▶ _Task instructions_
Among the entries below, one line contains "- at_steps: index" and another contains "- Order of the". Transcribe those two lines and every line between them, exactly.

(Items from a dataset)
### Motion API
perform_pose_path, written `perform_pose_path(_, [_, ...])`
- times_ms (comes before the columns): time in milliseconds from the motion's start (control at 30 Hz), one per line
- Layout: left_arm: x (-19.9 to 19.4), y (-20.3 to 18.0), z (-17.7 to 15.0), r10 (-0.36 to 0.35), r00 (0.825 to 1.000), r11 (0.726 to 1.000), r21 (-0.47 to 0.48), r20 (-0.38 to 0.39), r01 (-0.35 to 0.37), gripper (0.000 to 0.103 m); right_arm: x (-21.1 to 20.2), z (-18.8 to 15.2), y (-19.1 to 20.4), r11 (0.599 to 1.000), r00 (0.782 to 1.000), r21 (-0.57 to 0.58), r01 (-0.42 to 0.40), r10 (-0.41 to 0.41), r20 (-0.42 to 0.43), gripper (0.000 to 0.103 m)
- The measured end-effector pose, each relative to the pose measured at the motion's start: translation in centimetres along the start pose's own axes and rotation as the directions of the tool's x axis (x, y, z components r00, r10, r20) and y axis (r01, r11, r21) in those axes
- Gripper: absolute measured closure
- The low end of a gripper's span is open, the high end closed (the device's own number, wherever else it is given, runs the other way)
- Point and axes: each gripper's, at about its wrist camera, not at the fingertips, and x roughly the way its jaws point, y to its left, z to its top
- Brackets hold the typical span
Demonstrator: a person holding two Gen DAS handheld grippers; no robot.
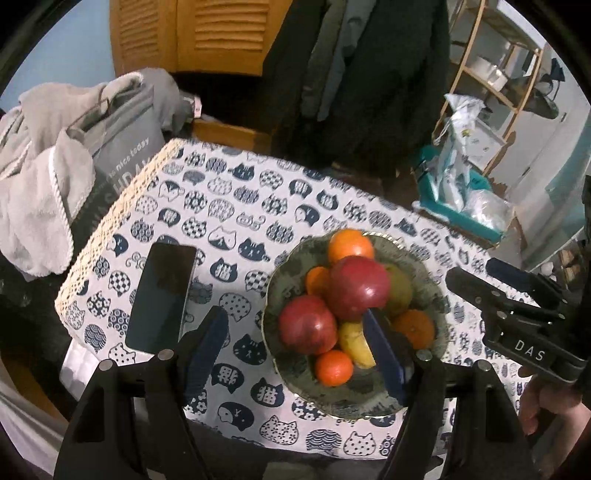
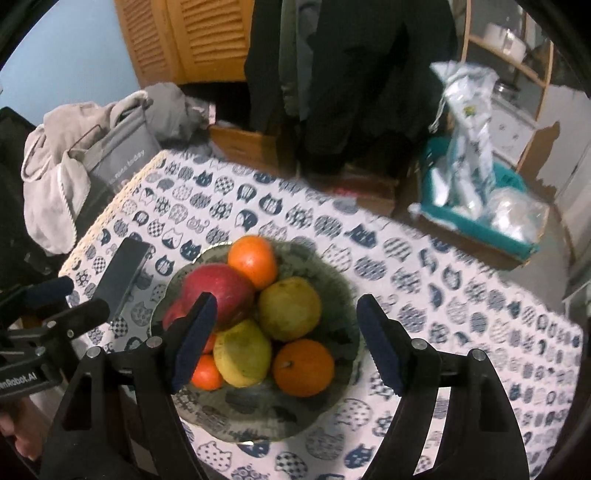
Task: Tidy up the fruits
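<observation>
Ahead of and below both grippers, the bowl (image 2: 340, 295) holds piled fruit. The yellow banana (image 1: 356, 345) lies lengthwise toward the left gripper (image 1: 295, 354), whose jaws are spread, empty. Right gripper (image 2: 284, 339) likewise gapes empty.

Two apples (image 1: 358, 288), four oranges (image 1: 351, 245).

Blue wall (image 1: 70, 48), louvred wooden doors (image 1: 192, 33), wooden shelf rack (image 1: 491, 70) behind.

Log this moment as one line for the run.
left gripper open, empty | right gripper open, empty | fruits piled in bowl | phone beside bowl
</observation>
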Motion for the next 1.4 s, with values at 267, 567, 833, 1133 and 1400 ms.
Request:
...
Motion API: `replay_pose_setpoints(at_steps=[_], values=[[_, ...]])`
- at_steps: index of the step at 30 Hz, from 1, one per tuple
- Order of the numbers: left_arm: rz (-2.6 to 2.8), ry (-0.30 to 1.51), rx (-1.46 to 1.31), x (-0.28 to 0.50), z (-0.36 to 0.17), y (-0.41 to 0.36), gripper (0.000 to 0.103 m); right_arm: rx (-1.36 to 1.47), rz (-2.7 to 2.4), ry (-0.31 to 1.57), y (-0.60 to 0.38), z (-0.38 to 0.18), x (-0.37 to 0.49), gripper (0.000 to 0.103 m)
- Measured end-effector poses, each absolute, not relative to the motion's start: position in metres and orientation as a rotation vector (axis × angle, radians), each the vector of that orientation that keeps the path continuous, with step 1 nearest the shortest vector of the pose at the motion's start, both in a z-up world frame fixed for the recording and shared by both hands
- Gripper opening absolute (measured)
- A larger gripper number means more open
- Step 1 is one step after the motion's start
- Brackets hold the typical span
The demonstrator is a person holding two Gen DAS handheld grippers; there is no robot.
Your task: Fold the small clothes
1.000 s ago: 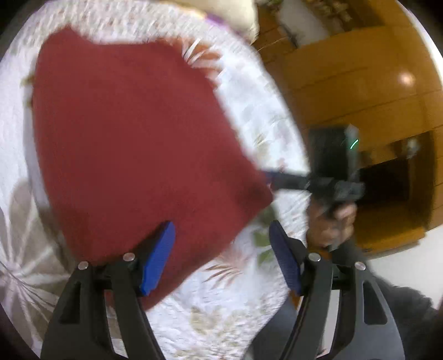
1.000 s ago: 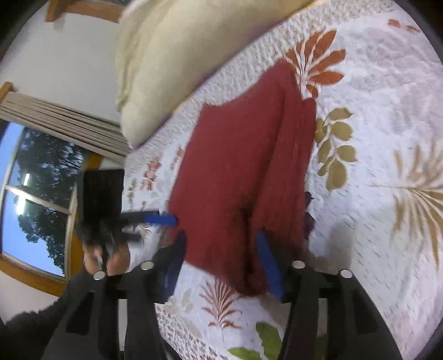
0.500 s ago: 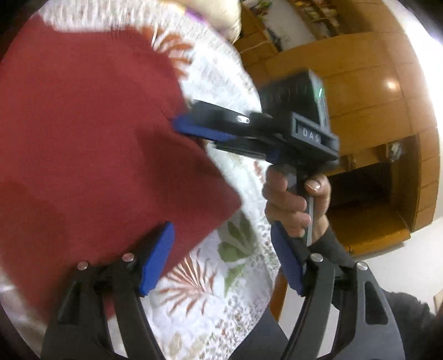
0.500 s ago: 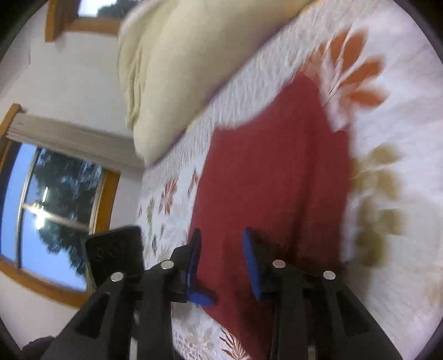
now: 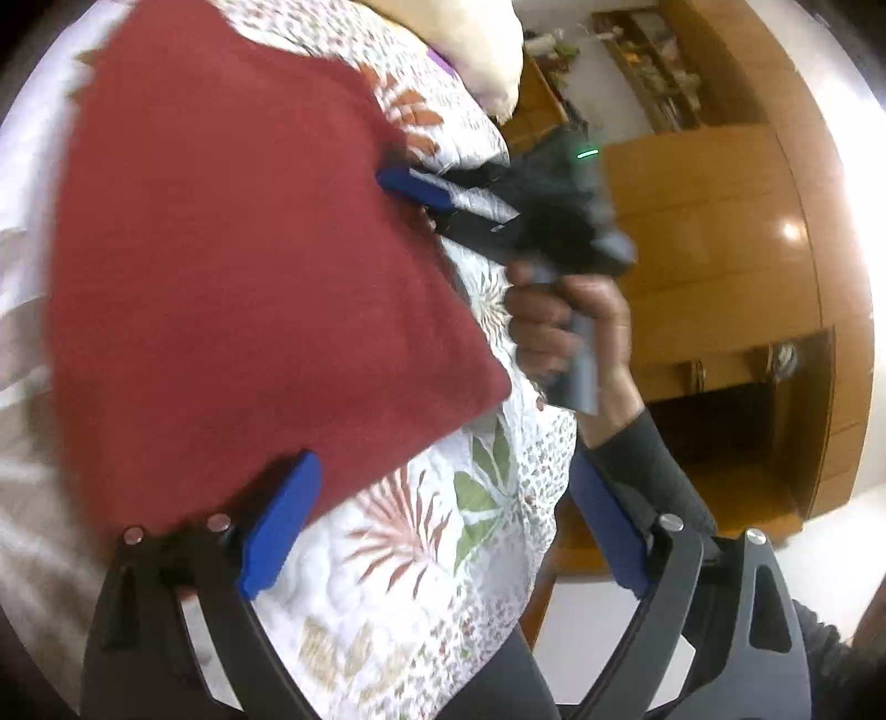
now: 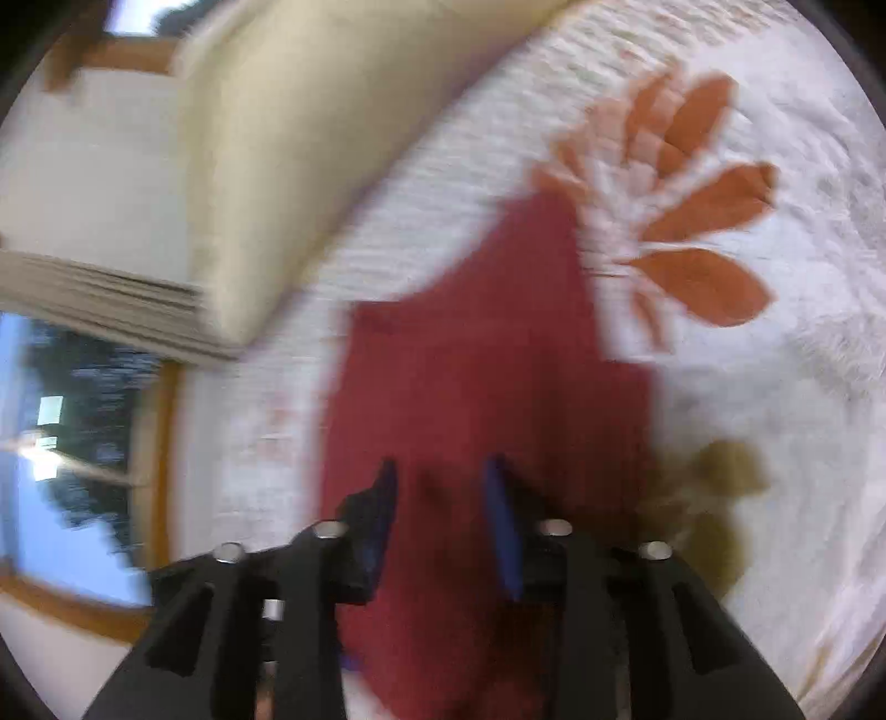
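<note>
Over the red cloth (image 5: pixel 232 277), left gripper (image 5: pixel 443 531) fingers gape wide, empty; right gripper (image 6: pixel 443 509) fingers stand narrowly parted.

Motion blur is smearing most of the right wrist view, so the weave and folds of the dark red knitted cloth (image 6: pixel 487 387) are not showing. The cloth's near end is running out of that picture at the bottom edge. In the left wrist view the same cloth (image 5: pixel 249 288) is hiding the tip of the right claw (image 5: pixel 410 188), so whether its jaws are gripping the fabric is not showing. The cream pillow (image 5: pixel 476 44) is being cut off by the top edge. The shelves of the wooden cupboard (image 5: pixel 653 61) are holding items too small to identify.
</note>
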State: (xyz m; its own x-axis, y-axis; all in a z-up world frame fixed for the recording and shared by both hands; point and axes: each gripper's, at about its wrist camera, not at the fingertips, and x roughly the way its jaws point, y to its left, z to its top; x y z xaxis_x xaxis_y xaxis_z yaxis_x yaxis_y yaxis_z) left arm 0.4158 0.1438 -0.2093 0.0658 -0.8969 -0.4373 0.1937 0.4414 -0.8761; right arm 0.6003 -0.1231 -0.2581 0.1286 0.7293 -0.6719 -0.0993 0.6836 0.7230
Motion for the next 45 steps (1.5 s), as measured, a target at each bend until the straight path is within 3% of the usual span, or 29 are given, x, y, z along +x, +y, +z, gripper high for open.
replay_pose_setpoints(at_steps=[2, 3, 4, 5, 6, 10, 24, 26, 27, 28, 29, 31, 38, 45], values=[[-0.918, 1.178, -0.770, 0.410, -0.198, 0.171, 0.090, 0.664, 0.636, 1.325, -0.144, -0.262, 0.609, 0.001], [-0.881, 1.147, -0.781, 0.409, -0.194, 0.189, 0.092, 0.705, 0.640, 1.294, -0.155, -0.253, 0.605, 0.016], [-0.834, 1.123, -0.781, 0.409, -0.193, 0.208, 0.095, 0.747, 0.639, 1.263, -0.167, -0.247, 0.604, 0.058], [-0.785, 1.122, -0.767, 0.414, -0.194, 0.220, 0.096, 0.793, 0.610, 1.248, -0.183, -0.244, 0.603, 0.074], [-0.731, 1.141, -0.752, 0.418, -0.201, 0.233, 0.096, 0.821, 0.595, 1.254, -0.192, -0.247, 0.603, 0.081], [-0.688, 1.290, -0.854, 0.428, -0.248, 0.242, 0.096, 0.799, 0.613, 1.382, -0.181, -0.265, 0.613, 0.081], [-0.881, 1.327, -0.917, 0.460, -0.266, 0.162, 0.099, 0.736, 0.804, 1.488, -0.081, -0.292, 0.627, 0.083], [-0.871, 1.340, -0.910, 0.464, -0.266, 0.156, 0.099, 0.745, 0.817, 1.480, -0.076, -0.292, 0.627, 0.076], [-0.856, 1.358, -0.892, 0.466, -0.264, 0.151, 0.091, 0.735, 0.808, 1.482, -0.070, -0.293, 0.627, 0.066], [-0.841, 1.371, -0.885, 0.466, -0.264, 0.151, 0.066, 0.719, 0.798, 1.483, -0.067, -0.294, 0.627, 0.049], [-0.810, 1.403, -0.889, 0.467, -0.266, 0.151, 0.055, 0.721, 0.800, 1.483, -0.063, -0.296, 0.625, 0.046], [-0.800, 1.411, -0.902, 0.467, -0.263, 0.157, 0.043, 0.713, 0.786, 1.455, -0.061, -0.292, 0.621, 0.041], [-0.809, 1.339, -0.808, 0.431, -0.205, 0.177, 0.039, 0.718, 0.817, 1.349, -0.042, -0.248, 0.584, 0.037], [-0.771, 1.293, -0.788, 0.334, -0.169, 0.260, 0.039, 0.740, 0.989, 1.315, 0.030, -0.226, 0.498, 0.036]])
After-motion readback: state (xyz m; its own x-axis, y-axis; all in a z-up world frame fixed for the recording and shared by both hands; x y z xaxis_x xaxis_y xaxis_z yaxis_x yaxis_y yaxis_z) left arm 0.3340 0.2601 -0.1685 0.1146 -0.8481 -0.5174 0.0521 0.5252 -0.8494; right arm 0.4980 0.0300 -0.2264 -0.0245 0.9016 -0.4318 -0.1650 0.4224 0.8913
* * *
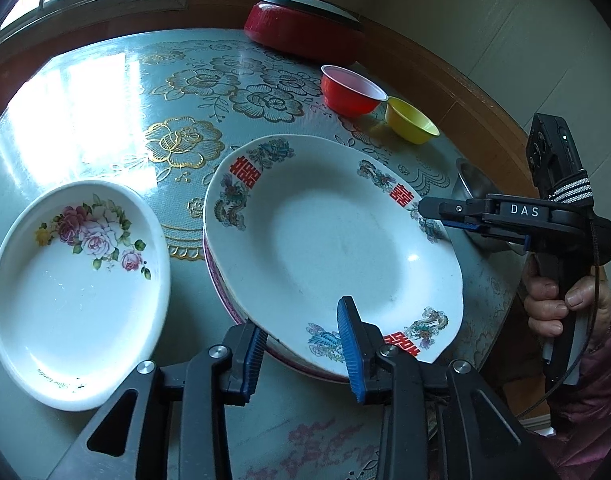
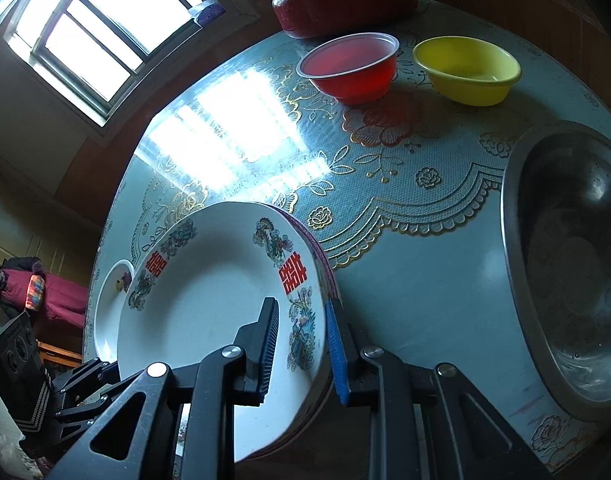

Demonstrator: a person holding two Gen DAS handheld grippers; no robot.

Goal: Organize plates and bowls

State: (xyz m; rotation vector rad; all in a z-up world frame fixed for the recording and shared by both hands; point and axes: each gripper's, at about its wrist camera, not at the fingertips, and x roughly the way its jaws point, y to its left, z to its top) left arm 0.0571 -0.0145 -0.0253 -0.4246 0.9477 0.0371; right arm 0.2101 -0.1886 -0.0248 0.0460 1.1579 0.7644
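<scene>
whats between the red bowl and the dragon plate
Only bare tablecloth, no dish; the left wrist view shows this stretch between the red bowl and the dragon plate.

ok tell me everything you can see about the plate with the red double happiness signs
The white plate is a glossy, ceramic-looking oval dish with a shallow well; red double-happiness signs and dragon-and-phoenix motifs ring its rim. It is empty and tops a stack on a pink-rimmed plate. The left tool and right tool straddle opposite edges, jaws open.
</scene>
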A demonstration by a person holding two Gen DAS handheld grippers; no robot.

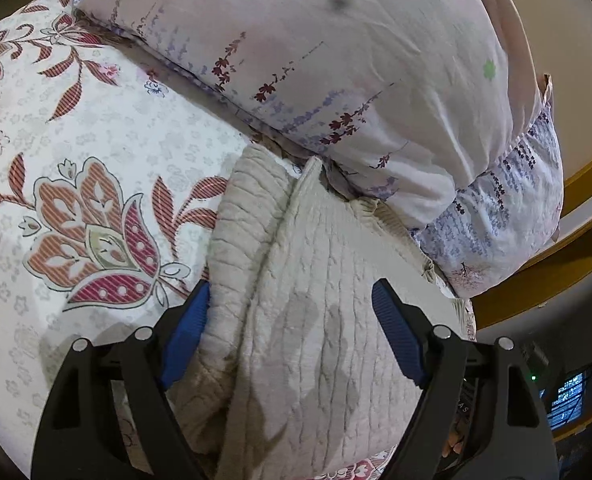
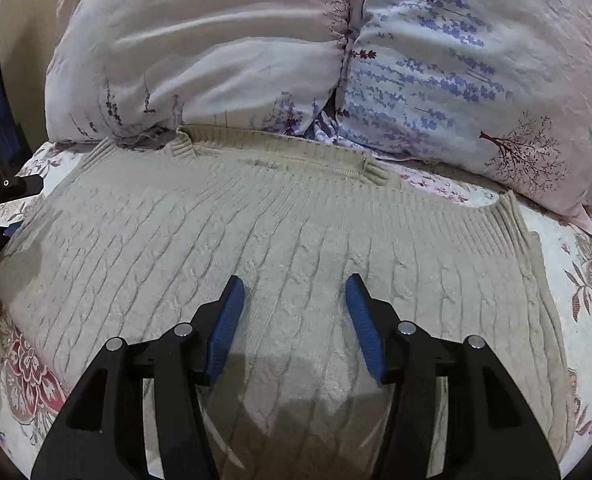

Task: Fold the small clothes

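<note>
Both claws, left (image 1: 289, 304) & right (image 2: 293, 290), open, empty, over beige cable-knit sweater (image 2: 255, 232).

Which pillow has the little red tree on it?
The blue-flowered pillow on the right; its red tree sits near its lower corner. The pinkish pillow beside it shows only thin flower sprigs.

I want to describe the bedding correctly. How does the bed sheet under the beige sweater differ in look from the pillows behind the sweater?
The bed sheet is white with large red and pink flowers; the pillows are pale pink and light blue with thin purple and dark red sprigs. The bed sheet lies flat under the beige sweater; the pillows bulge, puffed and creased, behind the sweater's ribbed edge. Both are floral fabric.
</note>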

▶ _Answer box_
- at_steps: index of the step at 30 Hz, from 1, one per tuple
- Order of the numbers: left_arm: rz (-2.6 to 2.8), ry (-0.30 to 1.51), rx (-1.46 to 1.31), x (-0.28 to 0.50), z (-0.36 to 0.17), y (-0.41 to 0.36), gripper (0.000 to 0.103 m); right_arm: rx (-1.36 to 1.47), rz (-2.7 to 2.4), ry (-0.31 to 1.57), y (-0.60 to 0.38), z (-0.38 to 0.18), x (-0.37 to 0.49), gripper (0.000 to 0.103 m)

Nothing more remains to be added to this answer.